11 Oct 2012 20:59

Russian Interior Ministry vows crackdown on police corruption

MOSCOW. Oct 11 (Interfax) - Russia's Interior Ministry has approved a draft road map for further reforms to the police system, which would include strong measures against corruption.

"The further reform [of the system] implies stronger measures against corruption in the internal affairs services, both at the 'trivial' level (extortions [by traffic police] on the roads, bribes for the issue of a license etc.) and at 'systemic' level (liaison with organized crime, corrupt collusions with figures in other state services or commercial structures)," the draft, a copy of which was obtained by Interfax, reads in part.

The draft was approved at a meeting of the Interior Ministry's police reform working group on Thursday. Interior Minister Vladimir Kolokoltsev chaired the meeting.

Raising the professional standards of police and a crackdown on corruption within the system are the priority tasks set out in the draft.

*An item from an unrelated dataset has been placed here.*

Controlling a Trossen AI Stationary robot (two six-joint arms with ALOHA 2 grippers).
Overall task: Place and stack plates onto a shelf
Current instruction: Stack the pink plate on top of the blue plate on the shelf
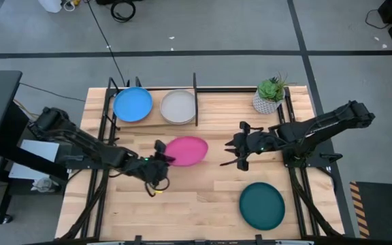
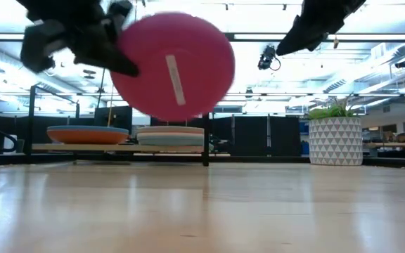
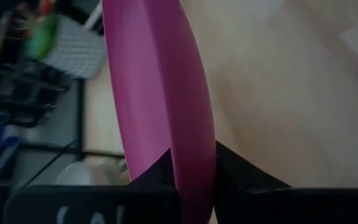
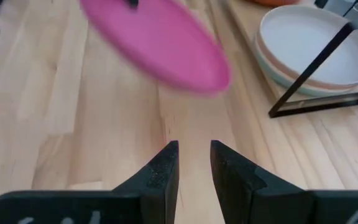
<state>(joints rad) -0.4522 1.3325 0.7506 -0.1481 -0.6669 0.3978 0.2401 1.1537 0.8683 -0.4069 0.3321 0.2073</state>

As regards "systemic" corruption, this "form of corruption needs extremely active measures to seek out traitors through joint investigative activities with the Federal Security Service," the draft says.

Special attention would be paid to situations where police officers' "large expenditures are much higher that their official incomes," it says.

It also says police would closely collaborate with the Federal Financial Monitoring Service (Rosfinmonitoring), an anti-money laundering agency, in trying to find out the origins of the foreign properties and financial assets of officers who had aroused suspicion on the part of the police system's internal security service.